> _Task_:
Please write out, exactly, every line of the listing from its first line through the one that includes "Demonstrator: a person".

------ Data extract ------

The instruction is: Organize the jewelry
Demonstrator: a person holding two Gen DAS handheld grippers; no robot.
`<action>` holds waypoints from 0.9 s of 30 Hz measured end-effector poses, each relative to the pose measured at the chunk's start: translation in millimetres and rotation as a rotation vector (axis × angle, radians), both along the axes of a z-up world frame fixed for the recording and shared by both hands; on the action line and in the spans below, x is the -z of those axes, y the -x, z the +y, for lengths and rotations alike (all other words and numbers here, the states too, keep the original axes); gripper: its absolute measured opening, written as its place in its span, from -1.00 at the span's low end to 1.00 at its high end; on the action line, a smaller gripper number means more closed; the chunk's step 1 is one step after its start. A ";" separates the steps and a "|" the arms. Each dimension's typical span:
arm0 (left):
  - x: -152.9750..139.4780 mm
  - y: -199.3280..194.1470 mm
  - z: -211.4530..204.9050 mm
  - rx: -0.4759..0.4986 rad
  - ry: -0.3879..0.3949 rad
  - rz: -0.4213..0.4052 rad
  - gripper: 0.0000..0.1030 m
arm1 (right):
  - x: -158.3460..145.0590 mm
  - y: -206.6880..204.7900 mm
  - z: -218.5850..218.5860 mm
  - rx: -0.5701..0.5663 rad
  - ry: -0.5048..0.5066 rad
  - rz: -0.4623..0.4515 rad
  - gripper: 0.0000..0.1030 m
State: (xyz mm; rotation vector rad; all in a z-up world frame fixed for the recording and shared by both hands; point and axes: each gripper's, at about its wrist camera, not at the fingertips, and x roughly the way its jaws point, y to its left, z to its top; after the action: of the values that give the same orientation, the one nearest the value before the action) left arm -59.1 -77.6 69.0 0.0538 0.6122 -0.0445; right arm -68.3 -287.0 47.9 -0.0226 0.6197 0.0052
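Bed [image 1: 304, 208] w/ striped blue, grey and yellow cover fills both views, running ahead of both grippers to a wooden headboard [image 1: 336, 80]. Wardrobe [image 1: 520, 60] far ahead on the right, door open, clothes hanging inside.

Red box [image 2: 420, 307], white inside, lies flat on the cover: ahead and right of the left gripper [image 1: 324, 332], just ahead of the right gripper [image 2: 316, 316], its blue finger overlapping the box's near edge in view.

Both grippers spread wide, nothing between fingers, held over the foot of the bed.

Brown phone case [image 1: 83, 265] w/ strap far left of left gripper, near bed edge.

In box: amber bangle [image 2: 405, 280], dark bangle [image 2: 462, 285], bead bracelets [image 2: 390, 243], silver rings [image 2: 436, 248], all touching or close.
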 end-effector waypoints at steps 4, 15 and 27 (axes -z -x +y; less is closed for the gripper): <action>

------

> _Your solution_:
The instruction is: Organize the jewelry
Demonstrator: a person holding two Gen DAS handheld grippers; no robot.

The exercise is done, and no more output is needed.